A l’instar des régions Hauts-de-France, Auvergne Rhône-Alpes et Pays de la Loire, la région Normandie a choisi de ne pas appliquer le nouveau versement mobilité prévu dans le cadre de la loi de finances pour 2025. Un choix destiné, explique Hervé Morin, à ne pas alourdir davantage la fiscalité qui pèse sur les entreprises régionales.
La loi de finances pour 2025 a étendu le dispositif du versement mobilité au-delà de la région parisienne et des grandes villes et agglomérations avec un taux maximal de 0,15 % au niveau des régions. Un choix défendu depuis plusieurs mois par Régions de France, mais que le président de la région Normandie, Hervé Morin, ne souhaite pas appliquer sur son territoire. Il s’en est expliqué mardi 25 février devant la presse. Si l’association qui regroupe les régions françaises a longtemps milité pour qu’une telle mesure entre en vigueur, c’est dans l’optique de donner davantage de moyens aux collectivités régionales dont les besoins de financement en matière de transport sont considérables. Des régions également nombreuses à être très endettées, a insisté Hervé Morin, qui a vanté au contraire la bonne santé financière de la collectivité qu’il dirige : « nous sommes fiers d’avoir su bâtir un budget régional sans procéder à des prélèvements supplémentaires et on le revendique ! »
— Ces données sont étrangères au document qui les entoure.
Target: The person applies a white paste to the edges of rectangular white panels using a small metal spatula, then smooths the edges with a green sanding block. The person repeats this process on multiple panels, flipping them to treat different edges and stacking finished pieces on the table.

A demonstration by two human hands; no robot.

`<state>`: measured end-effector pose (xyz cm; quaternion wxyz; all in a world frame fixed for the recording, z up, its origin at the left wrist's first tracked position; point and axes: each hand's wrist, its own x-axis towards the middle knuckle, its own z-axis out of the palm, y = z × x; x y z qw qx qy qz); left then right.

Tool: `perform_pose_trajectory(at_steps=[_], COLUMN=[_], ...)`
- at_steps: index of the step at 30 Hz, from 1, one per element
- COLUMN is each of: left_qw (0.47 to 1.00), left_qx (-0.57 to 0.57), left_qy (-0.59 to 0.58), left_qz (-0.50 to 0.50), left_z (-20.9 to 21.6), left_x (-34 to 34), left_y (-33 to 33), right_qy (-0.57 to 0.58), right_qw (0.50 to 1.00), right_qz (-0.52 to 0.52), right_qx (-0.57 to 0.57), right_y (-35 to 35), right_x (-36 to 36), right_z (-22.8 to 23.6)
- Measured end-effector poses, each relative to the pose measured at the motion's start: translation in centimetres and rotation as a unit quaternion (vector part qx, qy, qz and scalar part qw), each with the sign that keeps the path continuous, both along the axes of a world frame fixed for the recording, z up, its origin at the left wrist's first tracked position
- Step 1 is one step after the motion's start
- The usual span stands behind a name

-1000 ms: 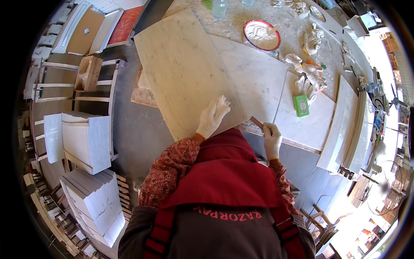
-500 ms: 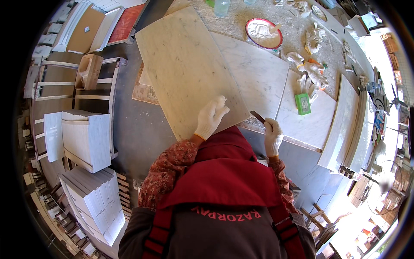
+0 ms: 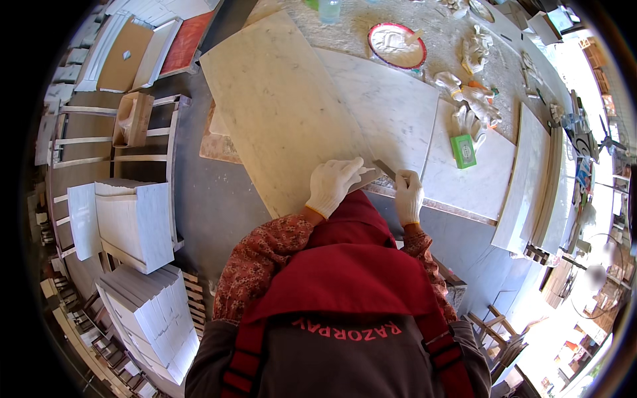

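Note:
A long, pale marble-look slab (image 3: 279,99) lies slantwise over other slabs on the worktable, its near end reaching past the table edge toward me. My left hand (image 3: 333,186), in a white knit glove, rests on the slab's near corner with its fingers stretched to the right. Just right of that corner, my right hand (image 3: 409,197), gloved too, grips a flat, narrow, dark grey blade-like tool (image 3: 385,169). The tool's tip points up and left, close to the slab's edge; whether it touches cannot be told. Under the slab lies a whiter marble slab (image 3: 391,109).
A red-rimmed bowl of white paste (image 3: 398,45) stands at the back. Several loose gloves (image 3: 476,50) and a green box (image 3: 463,151) lie to the right. Long slabs (image 3: 524,179) lean at far right. Racks, a carton (image 3: 133,119) and stacked tiles (image 3: 149,312) fill the left.
My right hand has moved left and slightly up with the tool, nearer the slab's corner. My left hand has shifted a little right and its fingers have stretched out. The view has shifted slightly.

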<state>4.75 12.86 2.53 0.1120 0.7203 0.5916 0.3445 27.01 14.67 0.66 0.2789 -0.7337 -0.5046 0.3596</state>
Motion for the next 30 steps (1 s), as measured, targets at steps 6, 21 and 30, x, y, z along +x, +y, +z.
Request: perform_pose_trajectory(at_steps=[6,21,30], left_qw=[0.997,0.978,0.964], left_qx=[0.015,0.067,0.023], left_qy=[0.074,0.191,0.257], left_qz=[-0.021,-0.055,-0.072], left_z=[-0.1,-0.1,0.3], left_x=[0.8,2.4,2.8], left_y=[0.4,1.3,1.2], right_qy=[-0.108,0.324,0.285], right_qw=[0.993,0.924,0.927], right_qz=[0.046,-0.203,-0.243], right_qx=[0.026,0.025,-0.007], right_y=[-0.8,-0.8,-5.7], right_x=[-1.4,5.9,7.8], right_z=[0.1,0.5,0.5])
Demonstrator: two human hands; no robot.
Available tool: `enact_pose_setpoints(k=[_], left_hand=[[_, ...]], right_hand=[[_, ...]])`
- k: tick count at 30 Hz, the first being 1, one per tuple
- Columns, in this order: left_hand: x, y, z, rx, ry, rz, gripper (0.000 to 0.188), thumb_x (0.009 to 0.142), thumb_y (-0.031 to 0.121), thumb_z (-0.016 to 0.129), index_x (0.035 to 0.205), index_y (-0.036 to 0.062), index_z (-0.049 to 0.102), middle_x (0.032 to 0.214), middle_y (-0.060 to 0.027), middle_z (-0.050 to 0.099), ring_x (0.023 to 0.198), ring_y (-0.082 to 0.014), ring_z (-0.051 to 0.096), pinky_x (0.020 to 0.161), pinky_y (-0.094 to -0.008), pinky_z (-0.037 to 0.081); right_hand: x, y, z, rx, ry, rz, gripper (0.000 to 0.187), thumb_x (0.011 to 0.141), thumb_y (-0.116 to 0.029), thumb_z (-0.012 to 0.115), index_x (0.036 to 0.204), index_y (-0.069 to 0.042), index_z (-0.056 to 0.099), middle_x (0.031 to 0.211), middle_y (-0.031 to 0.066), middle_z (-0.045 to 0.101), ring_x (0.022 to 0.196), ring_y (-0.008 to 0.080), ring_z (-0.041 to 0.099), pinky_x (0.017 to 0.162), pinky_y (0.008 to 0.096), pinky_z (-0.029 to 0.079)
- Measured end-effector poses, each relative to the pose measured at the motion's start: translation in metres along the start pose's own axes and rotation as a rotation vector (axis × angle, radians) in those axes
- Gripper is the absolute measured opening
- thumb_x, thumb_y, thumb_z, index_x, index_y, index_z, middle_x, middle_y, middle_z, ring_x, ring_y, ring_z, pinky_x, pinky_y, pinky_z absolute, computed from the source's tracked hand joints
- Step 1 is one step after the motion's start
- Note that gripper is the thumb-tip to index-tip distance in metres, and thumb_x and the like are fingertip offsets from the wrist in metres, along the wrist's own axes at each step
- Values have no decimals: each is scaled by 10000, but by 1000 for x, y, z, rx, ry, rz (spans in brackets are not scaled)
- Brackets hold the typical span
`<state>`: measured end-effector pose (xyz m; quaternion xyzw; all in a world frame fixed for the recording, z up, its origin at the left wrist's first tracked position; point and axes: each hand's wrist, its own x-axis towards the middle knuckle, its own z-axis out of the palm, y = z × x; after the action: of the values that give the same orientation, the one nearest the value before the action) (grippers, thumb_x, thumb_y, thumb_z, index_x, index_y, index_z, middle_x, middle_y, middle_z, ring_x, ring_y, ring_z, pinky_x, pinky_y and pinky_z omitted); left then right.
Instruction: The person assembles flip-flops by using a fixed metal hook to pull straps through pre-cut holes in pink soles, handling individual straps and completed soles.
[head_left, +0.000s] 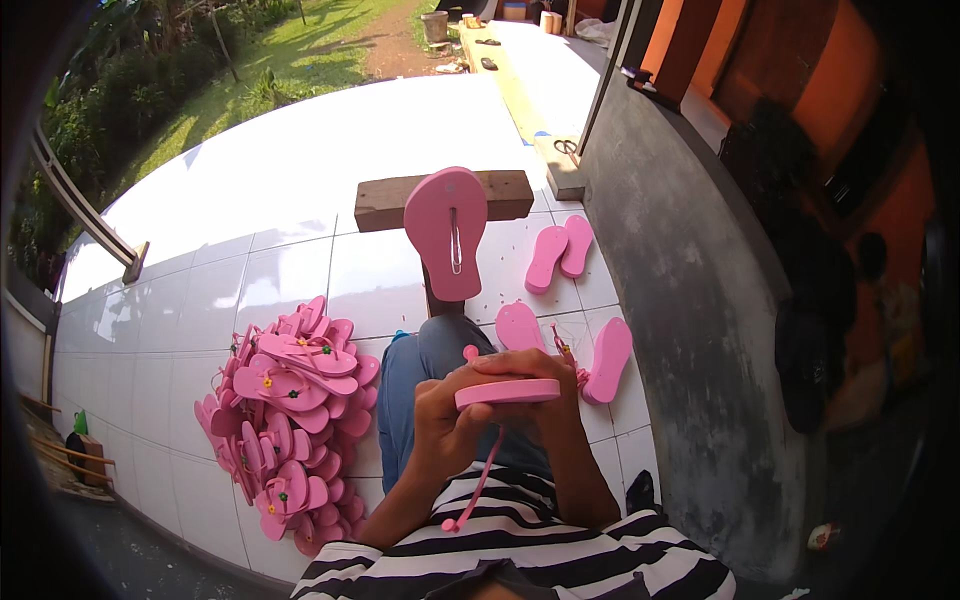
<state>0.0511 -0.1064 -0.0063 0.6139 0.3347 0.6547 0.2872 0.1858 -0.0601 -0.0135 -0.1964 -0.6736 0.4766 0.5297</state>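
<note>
In front of my chest I hold a pink flip-flop sole [508, 392], tipped so that mostly its edge shows. My left hand [442, 412] is closed round its left end, and my right hand [548, 398] grips the right end. A thin pink strap [486, 478] hangs below the sole and ends in a small knob. Another pink knob [471, 353] sticks out above my left fingers. Beyond my knees, another pink sole [440, 235] rests on a wooden stand [385, 203], with a looped metal wire tool [456, 250] lying along it.
A large heap of pink flip-flops [290, 420] lies on the white tiles to the left. Loose soles [607, 360] and a tangle of pink straps [570, 362] are at the right, before a low grey wall [680, 300]. Scissors [565, 148] sit on a block farther off.
</note>
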Motion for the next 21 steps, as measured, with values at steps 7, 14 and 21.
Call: enact_pose_setpoints(k=[7,14,21], left_hand=[[-18,-49,-19,118,-168,-694,422,1026,338,522,1211,-30,611,1021,-140,690,948,-142,624,846,-285,487],[-28,-109,-36,455,-168,-482,339,944,220,634,1174,-29,641,1325,-228,569,1110,-256,625,895,-353,501],[-2,-111,-59,329,103,-334,296,917,138,673,1159,-29,640,1320,-178,574,1076,-218,637,916,-325,506]], right_hand=[[-34,33,4,-449,331,294,477,793,-158,794,1180,-32,545,1004,111,609,1060,280,620,874,364,533],[-49,70,16,-1022,-192,283,293,831,-305,713,935,-50,612,860,110,612,758,306,662,640,425,522],[-33,41,10,-636,-334,366,148,881,-187,633,887,-45,588,744,135,594,667,329,626,604,391,500]])
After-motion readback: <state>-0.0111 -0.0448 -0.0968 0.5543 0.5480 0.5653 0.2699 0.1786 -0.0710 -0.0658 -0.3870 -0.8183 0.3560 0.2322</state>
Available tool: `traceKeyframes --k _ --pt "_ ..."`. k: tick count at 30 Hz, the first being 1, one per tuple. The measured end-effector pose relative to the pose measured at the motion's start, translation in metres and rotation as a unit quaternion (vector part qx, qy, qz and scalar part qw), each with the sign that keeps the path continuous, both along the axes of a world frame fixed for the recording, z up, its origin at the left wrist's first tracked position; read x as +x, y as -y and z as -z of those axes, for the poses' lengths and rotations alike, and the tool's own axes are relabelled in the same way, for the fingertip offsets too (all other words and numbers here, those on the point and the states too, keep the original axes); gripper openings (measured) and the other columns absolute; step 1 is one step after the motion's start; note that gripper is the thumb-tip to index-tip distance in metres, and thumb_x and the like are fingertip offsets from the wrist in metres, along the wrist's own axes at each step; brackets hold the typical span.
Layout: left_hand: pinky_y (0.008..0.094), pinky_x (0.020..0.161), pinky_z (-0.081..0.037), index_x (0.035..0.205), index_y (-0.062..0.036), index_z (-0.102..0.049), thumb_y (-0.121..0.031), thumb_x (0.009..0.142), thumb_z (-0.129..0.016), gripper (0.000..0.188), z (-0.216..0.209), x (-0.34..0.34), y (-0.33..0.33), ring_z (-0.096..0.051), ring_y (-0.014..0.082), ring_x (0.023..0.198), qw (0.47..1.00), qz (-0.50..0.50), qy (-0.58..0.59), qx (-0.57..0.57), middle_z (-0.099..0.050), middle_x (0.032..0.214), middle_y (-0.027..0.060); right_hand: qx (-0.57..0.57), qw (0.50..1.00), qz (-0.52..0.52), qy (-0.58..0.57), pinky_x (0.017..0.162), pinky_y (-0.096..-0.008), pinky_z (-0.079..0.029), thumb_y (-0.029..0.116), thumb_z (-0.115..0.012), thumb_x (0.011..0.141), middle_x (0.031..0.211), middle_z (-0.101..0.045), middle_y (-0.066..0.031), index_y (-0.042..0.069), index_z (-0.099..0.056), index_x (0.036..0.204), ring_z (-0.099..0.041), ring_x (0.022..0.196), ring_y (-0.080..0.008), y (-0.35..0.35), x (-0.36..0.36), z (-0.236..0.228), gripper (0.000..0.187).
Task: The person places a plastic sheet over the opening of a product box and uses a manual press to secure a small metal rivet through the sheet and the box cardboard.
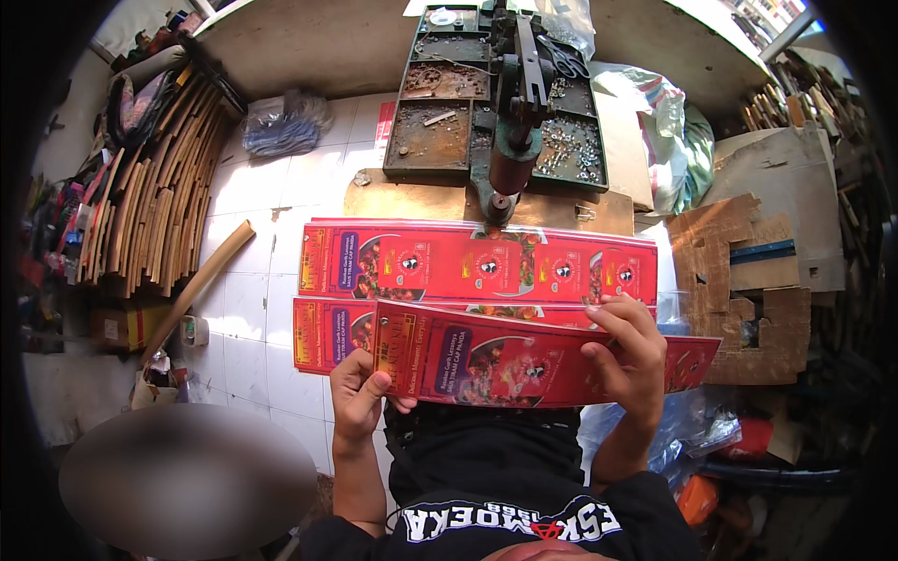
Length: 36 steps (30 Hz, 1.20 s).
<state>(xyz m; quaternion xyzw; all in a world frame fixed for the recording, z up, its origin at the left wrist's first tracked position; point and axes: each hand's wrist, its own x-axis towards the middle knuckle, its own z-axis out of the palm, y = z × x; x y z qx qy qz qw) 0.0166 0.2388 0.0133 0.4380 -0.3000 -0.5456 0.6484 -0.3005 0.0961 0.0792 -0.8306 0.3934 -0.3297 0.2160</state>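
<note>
A long red printed card strip (505,363) with food pictures is held out in front of my body, tilted slightly down to the right. Its left end is pinched between thumb and fingers of my left hand (360,391). Farther along, my right hand (631,355) grips the strip near its right part, thumb on the face and fingers at the upper edge. Behind it, a second set of matching red strips (329,327) shows partly covered. Beyond lies another stack of red strips (444,266), its far edge beneath the head of a dark metal hand press (514,159).
A green compartment tray (432,131) with small metal rings flanks the press; scissors (566,61) rest in it. Brown boards (154,187) lean at the left, beside a long curved strip (201,285). Cut cardboard (748,318) and plastic bags (669,122) lie at the right.
</note>
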Motion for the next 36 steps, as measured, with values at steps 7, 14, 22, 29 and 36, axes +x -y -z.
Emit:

Le versement mobilité régional n’aurait pas été à la hauteur des besoins en matière de financement des infrastructures ferroviaires, estime la région Normandie. © Jgp
Si les entreprises de plus de 11 salariés sont souvent mises en avant lorsqu’il est question du versement mobilité, le président de la région Normandie a tenu à rappeler qu’il concerne aussi bien les collectivités locales que les établissements de santé, parmi les plus gros employeurs de la région, et même les associations. Alors que certaines filières souffrent particulièrement du contexte économique tendu et « qu’un risque pèse sur la pérennité de certaines entreprises », la Région renonce à appliquer un nouveau prélèvement qui aurait rapporté, selon les estimations, quelque 45 millions d’euros, invoquant « la préservation de l’emploi ». Sophie Gauguin, 1ère vice-présidente de la région Normandie en charge du développement économique a estimé que ce refus d’appliquer le VM régional était « une décision de bon sens », rappelant au passage que le tissu économique régional est composé à 80 % de PME « particulièrement sensibles aux variations fiscales ».
C’est à l’Etat de financer la rénovation des réseaux
Quant au financement des infrastructures de transport, notamment ferroviaires, le vice-président de la Région Jean-Baptiste Gastinne affirme que c’est à l’Etat, « propriétaire des réseaux », de faire l’effort principal et non aux régions. « Sur le moyen comme le long terme, les besoins de rénovation des infrastructures de transport vont être très importants ». Un dossier sur lequel l’ex-Première ministre Elisabeth Borne avait annoncé une enveloppe de 100 milliards d’euros… « mais depuis, plus de son, plus d’image ! » Dans le même ordre d’idée, le versement mobilité régional n’aurait-il pas eu vocation à financer les services express régionaux métropolitains (SERM), comme à Rouen ou encore à Caen ? Là encore, déplore l’élu en charge des mobilités, « on nous avait annoncé une conférence des financeurs en septembre dernier qui ne s’est toujours pas tenue ». Quoi qu’il en soit, si le dossier rouennais semble le plus avancé, il n’existe pas encore à ce stade « de scénario de ce qu’il faudrait faire avant et après la construction de la future gare de Rouen ». Un dossier lui-même suspendu aux décisions à venir concernant la LNPN (Ligne nouvelle Paris-Normandie), un projet aujourd’hui en pause. Seule certitude concernant le futur SERM de Rouen, « on sait que le coût sera extrêmement important tant sur le financement que sur l’exploitation » car le système ferroviaire en place, conçu pour relier les grandes villes entre elles, devra subir des aménagements majeurs afin de mieux s’adapter aux besoins des communes d’un même territoire.
Autant de sujets sur lesquels, estime l’exécutif régional, le versement mobilité régional n’est pas une réponse adaptée.